The ability to selectively lesion mouse basal forebrain cholinergic neurons would permit experimental examination of interactions between cholinergic functional loss and genetic factors associated with neurodegenerative disease. We developed a selective toxin for mouse basal forebrain cholinergic neurons by conjugating saporin (SAP), a ribosome-inactivating protein, to a rat monoclonal antibody against the mouse p75 nerve growth factor (NGF) receptor (anti-murine-p75). The toxin proved effective and selective in vitro and in vivo. Intracerebroventricular injections of anti-murine-p75-SAP produced a dose-dependent loss of choline acetyltransferase (ChAT) activity in the hippocampus and neocortex without affecting glutamic acid decarboxylase (GAD) activity. Hippocampal ChAT depletions induced by the immunotoxin were consistently greater than neocortical depletions. Immunohistochemical analysis revealed a dose-dependent loss of cholinergic neurons in the medial septum (MS) but no marked loss of cholinergic neurons in the nucleus basalis magnocellularis after intracerebroventricular injection of the toxin. No loss of noncholinergic neurons in the MS was apparent, nor could we detect loss of noncholinergic cerebellar Purkinje cells, which also express p75. Behavioral analysis suggested a spatial learning deficit in anti-murine-p75-SAP-lesioned mice, based on a correlation between a loss of hippocampal ChAT activity and impairment in Morris water maze performance. Our results indicate that we have developed a specific cholinergic immunotoxin for mice. They also suggest possible functional differences in the mouse and rat cholinergic systems, which may be of particular significance in attempts to develop animal models of human diseases, such as Alzheimer's disease, which are associated with impaired cholinergic function.
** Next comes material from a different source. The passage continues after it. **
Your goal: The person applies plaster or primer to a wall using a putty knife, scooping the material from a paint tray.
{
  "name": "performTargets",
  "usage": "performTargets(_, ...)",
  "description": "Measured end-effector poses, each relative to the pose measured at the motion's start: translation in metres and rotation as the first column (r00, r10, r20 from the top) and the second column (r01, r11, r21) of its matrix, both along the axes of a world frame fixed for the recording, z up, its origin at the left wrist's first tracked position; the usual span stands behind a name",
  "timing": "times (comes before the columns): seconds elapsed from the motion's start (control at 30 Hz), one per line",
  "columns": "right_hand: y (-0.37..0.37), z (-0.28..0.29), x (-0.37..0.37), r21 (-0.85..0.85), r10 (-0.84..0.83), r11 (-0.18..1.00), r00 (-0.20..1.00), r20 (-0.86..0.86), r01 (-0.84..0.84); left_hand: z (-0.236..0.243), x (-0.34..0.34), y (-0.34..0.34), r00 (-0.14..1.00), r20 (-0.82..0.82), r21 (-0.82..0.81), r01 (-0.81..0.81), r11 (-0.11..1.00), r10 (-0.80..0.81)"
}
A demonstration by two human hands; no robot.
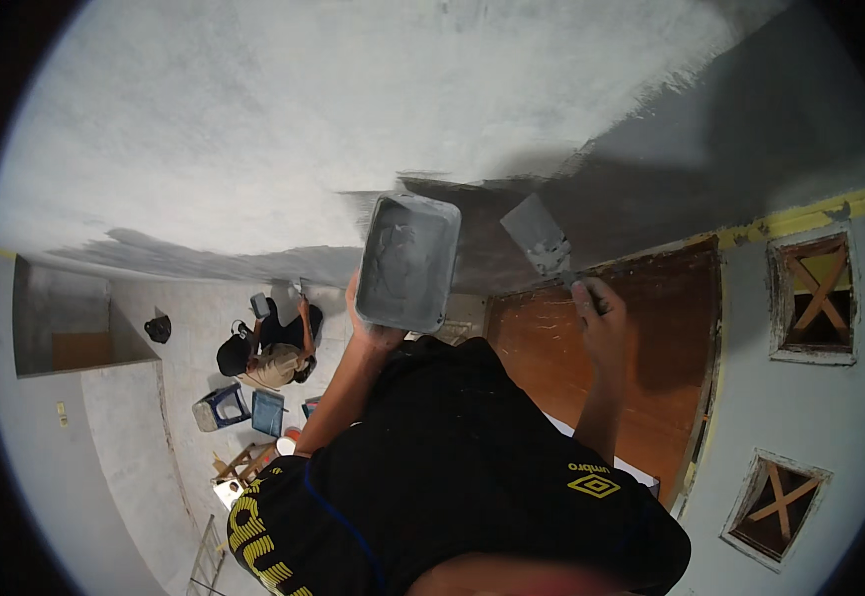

选择性损伤小鼠基底前脑胆碱能神经元的能力,将允许对胆碱能功能丧失与神经退行性疾病相关遗传因素之间的相互作用进行实验研究。我们通过将核糖体失活蛋白皂草素(SAP)与抗小鼠p75神经生长因子(NGF)受体的大鼠单克隆抗体(抗小鼠p75)偶联,开发了一种针对小鼠基底前脑胆碱能神经元的选择性毒素。该毒素在体外和体内均证明有效且具有选择性。脑室内注射抗小鼠p75 - SAP可导致海马和新皮质中胆碱乙酰转移酶(ChAT)活性呈剂量依赖性丧失,而不影响谷氨酸脱羧酶(GAD)活性。免疫毒素诱导的海马ChAT耗竭始终大于新皮质耗竭。免疫组织化学分析显示,脑室内注射毒素后,内侧隔区(MS)胆碱能神经元呈剂量依赖性丧失,但基底大细胞核中胆碱能神经元无明显丧失。MS中非胆碱能神经元无明显丧失,我们也未检测到同样表达p75的非胆碱能小脑浦肯野细胞的丧失。行为分析表明,基于海马ChAT活性丧失与莫里斯水迷宫表现受损之间的相关性,抗小鼠p75 - SAP损伤的小鼠存在空间学习缺陷。我们的结果表明,我们已经开发出一种针对小鼠的特异性胆碱能免疫毒素。它们还提示了小鼠和大鼠胆碱能系统可能存在功能差异,这在尝试开发与胆碱能功能受损相关的人类疾病(如阿尔茨海默病)动物模型时可能具有特别重要的意义。